Filha, a mamãe é uma palhaça. Eu sei, você já sabe disso. Eu sei, para você não tem estranhamento nenhum nisso. Quando você nasceu, eu já usava esse nariz e me encontrava nesse lugar há um tempão. Eu que estranho quando penso a possibilidade que é ter uma mãe que é palhaça. Isso está na ordem do incrível para mim.
Eu trabalho no Plantão Sorriso, você sabe. Você já ama cada um dos palhaços e palhaças desse grupo como se fossem a sua família. E sua família é sim formada e completada por essas presenças.
Você assiste aos shows, aos espetáculos. Você já participou de ensaios de processos inteiros. Você já mamou na coxia e já foi embalada e cuidada por muitos outros alguéns para que eu pudesse ser e continuar sendo palhaça.
Você nunca viu uma visita no hospital. E espero mesmo que não veja. Sei que não dá para controlar nada, mas se eu pudesse, te pouparia pra sempre de uma experiência de internação.
As crianças também ficam doentes, filha. Gravemente doente às vezes. As crianças podem morrer antes de ficar adultas. Sei que na sua cabecinha isso é bastante difícil de conceber. Porque a lógica é ficar velho primeiro pra depois morrer. Mas as coisas não são assim. E nada do que a gente faça pode mudar isso.
Mas sabe o que é bem lindo? E é isso que eu queria te falar. Bem lindo é entrar numa pediatria, sendo palhaça e poder lembrar àquelas crianças que elas são crianças, apesar da dor, da doença, do remédio. Lembrá-las de sorrir, de respirar, de brincar.
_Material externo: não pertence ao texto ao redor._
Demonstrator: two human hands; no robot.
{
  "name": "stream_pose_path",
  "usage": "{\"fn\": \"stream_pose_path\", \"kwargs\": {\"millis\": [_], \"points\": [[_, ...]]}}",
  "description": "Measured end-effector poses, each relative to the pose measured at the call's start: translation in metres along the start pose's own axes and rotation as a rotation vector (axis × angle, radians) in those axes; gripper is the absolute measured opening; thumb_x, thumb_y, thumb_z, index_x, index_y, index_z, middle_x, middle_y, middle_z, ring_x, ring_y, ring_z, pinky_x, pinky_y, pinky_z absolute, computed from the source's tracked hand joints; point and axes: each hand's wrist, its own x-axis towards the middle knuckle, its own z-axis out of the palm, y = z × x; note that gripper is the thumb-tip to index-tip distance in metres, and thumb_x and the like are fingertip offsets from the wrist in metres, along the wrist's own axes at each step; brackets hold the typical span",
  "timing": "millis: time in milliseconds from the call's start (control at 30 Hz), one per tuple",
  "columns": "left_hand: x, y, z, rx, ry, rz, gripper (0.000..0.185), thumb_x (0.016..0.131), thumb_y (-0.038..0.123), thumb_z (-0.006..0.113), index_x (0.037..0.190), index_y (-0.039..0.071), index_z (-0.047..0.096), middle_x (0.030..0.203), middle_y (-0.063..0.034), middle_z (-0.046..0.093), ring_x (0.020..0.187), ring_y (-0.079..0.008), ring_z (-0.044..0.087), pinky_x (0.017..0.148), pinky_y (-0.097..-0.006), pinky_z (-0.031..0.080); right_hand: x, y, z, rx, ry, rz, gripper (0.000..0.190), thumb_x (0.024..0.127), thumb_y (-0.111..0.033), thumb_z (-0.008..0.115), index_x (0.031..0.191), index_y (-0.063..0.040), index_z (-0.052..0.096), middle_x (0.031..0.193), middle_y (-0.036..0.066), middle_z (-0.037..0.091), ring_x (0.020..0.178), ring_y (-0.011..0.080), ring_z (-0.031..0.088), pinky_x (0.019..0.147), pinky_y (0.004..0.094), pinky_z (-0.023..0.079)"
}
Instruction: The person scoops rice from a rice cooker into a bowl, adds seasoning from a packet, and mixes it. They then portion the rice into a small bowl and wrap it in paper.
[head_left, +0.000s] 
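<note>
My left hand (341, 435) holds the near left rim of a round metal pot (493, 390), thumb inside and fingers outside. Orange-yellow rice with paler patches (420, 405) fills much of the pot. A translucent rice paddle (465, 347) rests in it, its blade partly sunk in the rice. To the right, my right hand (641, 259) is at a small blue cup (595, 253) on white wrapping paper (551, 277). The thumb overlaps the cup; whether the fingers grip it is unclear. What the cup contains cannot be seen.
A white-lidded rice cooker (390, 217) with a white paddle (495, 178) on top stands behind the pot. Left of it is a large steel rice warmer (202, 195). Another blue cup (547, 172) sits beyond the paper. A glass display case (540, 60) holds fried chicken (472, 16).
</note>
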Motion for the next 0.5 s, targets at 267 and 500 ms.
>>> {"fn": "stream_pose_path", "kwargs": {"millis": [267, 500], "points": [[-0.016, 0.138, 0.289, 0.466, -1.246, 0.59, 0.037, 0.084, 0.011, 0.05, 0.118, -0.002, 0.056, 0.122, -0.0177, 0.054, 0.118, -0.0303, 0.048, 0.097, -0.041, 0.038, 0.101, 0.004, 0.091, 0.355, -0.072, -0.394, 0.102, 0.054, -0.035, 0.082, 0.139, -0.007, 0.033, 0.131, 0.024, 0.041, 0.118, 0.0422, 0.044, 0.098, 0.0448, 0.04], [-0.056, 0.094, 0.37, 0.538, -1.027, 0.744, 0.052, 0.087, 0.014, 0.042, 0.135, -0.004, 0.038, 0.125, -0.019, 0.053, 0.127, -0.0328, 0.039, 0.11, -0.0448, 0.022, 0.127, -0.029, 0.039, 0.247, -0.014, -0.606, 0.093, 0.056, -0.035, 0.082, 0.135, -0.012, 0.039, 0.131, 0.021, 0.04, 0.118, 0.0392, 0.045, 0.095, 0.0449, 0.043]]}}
Eu faço isso há um tempão. E, verdade seja dita, às vezes é um piloto automático. Mas quando eu me permito (e consigo) estar lá, de verdade, é mágico. Sei que você ama magias. E posso dizer com certeza, que um sorriso abrindo no rosto de uma criança que estava chorando ou sentindo dor, é de uma magia indescritível.
E esse é o trabalho do Plantão que você não vê. Você sabe que a gente vai a hospitais. A gente coloca nosso figurino e sai pelos corredores, nos apresentando como doutores e doutoras. E, vai entrando de quarto em quarto. Conversando com cada uma das crianças, com palhaçada, música e brincadeira envolvida. Esperando a magia do sorriso acontecer.